◆ WORK TO BE COMPLETED ◆
A single number is needed: how many lines of the data hold the word "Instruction".
PROVIDED MATERIAL START
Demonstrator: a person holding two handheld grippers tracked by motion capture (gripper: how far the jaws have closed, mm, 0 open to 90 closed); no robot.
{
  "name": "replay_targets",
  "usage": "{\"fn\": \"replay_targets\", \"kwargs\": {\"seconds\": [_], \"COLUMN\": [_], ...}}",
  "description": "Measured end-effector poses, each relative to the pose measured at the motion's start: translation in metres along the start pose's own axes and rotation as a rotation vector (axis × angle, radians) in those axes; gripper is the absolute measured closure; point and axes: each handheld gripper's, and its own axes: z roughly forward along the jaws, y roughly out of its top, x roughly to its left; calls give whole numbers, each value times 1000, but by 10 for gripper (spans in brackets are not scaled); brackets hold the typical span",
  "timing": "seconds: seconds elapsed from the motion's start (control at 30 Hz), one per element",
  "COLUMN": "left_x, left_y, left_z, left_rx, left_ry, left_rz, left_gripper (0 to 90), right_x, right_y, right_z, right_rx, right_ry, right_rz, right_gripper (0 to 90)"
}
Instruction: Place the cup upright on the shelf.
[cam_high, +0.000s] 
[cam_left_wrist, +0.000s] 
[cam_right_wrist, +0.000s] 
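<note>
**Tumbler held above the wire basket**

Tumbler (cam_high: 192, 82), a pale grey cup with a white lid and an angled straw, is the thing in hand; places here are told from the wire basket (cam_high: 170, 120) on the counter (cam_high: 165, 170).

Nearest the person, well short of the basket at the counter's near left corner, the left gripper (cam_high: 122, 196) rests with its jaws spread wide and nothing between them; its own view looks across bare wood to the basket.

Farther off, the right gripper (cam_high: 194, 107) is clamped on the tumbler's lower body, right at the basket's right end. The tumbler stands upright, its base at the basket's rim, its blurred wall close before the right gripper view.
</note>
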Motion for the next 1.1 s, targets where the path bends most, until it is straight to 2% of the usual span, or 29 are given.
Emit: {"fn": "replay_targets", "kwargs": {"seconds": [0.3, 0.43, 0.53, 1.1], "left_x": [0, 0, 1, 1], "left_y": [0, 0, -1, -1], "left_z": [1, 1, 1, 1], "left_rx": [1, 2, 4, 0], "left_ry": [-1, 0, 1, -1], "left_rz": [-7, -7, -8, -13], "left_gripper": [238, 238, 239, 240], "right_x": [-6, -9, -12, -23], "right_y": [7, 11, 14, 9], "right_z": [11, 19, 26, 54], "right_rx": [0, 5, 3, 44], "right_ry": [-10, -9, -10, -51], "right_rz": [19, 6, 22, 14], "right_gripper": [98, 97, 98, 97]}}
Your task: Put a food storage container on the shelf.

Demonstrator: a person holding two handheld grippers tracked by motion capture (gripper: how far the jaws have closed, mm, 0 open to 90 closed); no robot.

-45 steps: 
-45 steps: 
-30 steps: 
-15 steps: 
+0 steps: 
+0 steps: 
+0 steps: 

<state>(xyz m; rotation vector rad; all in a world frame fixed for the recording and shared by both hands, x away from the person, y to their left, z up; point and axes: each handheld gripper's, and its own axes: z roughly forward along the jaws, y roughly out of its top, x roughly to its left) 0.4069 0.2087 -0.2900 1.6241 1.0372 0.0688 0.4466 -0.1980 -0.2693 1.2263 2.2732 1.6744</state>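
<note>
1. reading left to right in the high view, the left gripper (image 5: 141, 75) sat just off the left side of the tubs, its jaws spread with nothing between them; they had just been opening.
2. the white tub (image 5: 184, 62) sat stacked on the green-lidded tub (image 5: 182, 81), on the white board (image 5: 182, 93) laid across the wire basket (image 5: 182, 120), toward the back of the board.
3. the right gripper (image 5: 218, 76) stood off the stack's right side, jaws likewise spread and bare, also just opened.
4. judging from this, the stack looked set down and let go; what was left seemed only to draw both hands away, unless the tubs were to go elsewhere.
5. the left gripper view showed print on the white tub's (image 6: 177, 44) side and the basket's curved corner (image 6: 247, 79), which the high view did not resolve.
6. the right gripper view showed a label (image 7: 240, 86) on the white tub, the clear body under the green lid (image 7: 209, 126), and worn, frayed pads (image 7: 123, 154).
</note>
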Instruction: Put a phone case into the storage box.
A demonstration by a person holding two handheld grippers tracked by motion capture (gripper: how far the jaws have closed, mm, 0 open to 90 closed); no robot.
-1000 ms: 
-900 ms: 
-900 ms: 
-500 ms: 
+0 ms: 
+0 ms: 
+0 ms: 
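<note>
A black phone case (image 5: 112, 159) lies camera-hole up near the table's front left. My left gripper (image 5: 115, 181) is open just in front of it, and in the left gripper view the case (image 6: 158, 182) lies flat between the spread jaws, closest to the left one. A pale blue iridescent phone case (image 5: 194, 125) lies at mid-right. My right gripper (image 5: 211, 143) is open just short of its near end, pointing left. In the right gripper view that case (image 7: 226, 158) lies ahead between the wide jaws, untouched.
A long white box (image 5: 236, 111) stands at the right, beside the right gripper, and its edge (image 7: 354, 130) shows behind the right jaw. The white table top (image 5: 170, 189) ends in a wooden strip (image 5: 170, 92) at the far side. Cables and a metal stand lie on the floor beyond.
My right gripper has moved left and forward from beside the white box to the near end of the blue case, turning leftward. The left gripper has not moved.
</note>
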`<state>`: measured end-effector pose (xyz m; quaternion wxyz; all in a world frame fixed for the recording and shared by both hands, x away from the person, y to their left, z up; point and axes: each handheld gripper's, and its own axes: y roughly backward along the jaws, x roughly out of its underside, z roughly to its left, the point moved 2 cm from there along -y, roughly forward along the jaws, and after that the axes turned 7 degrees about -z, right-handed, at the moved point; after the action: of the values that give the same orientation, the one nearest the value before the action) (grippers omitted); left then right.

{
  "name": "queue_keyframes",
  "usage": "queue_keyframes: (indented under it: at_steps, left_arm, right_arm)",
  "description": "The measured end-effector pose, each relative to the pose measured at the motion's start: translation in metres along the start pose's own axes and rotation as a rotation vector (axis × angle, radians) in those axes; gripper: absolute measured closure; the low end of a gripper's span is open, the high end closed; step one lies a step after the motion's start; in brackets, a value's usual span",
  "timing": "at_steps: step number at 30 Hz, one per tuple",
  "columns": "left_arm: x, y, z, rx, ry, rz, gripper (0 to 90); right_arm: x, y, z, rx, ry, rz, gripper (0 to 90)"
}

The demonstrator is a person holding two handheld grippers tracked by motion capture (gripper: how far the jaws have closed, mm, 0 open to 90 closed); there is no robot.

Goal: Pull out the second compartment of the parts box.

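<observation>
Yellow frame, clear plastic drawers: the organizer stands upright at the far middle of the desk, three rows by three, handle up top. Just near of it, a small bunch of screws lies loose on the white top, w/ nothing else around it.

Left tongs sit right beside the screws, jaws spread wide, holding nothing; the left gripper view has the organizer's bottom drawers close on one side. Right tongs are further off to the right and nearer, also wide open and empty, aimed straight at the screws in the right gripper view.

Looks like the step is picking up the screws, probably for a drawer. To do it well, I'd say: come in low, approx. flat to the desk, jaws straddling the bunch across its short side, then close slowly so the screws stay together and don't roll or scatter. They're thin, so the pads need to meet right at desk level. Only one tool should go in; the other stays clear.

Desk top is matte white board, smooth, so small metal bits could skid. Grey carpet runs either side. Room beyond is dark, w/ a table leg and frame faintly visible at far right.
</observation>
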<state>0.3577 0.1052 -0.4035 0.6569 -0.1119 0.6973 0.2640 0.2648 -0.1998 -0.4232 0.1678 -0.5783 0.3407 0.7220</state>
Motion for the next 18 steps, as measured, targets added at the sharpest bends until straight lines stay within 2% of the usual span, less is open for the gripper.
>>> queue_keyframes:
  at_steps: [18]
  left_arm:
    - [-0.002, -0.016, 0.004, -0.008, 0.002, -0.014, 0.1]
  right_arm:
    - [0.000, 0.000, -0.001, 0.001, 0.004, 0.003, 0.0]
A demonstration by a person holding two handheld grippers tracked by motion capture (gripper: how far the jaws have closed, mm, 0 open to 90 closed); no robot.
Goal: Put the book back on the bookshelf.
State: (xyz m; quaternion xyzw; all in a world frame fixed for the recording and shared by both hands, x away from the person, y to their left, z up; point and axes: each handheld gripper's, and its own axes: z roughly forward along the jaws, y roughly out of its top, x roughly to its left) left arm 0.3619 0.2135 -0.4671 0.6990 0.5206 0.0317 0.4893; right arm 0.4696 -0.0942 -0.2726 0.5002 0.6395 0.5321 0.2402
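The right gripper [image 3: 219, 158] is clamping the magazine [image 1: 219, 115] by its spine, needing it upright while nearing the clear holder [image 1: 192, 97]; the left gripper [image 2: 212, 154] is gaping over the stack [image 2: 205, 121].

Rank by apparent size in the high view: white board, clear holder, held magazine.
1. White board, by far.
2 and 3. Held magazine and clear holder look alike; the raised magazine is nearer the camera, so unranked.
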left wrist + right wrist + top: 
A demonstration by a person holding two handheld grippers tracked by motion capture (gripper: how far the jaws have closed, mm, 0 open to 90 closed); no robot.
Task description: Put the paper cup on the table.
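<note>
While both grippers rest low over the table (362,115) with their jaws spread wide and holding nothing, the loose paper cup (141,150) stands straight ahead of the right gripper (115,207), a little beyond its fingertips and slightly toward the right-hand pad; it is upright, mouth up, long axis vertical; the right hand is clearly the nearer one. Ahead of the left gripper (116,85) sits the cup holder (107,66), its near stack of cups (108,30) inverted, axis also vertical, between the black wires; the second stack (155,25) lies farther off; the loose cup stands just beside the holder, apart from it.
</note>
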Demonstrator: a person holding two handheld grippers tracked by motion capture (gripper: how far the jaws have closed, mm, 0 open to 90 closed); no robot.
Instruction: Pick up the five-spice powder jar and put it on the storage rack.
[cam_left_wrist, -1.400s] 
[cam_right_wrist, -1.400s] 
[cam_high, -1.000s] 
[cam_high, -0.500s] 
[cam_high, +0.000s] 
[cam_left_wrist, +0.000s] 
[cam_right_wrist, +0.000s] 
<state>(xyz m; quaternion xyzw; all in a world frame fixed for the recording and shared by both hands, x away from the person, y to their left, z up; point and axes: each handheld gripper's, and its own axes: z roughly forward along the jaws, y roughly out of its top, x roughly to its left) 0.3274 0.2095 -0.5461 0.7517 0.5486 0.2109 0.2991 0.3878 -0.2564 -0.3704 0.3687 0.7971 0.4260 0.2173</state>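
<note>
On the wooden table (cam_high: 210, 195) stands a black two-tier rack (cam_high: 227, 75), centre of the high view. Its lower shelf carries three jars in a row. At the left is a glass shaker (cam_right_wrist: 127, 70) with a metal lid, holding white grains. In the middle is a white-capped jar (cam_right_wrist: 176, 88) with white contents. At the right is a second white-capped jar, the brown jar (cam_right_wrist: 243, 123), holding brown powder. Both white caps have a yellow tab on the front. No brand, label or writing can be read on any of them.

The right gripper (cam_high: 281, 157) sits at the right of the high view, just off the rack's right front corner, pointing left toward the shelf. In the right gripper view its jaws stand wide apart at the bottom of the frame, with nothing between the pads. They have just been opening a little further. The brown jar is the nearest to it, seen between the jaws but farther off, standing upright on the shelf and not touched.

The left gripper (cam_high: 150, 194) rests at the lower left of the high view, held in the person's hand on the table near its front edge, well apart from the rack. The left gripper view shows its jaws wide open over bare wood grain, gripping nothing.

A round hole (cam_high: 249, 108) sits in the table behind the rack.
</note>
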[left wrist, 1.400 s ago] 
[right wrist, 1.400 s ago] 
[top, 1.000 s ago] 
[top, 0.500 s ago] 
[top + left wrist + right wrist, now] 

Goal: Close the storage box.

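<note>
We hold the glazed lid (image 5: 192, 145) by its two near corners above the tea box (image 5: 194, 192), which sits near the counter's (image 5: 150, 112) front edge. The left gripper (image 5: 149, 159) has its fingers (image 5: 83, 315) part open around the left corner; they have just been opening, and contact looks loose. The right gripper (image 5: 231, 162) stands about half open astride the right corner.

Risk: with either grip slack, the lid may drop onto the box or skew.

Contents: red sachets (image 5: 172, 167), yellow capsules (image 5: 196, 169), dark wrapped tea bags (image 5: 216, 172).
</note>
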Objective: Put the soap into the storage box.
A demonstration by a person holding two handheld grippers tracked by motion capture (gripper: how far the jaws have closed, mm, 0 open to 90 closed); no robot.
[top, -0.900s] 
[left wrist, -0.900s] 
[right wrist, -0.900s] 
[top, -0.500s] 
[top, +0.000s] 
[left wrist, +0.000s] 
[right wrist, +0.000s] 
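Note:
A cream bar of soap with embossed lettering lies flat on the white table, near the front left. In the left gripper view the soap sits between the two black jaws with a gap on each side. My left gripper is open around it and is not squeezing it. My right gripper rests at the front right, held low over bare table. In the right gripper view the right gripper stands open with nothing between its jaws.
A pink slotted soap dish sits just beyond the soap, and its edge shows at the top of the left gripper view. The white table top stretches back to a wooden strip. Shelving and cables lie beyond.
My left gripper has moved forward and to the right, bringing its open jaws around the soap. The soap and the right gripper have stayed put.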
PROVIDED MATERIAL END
◆ YOUR SOLUTION ◆
3